Your answer should repeat exactly the line containing "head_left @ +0" and all lines after it through the end of the material below, with no other text.

------------------------------------------------------------

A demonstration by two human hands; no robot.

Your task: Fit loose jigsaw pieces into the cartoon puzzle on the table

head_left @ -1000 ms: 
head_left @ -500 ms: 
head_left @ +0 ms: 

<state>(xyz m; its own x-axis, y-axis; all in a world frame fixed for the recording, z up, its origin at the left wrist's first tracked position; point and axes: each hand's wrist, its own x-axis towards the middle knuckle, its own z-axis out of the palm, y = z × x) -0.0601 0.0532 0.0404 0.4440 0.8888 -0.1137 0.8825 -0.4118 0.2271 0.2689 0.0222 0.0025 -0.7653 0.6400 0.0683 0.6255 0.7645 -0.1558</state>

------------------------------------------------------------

### Answer space
head_left @ +0 ms: 

<state>(xyz m; its own x-axis, y-axis; all in a world frame fixed for the recording, z up, its origin at the left wrist's first tracked position; point and axes: each hand's wrist, its own x-axis towards the middle knuckle, its own z-axis out of the palm, y = z × x) -0.0601 0.0532 0.0404 0.4440 0.8888 -0.1137 0.8825 -0.4118 0.2271 0.2689 0.0222 0.0025 -0.7653 0.6400 0.0683 0.6255 0.7645 -0.1558</state>

The exercise was answered completely.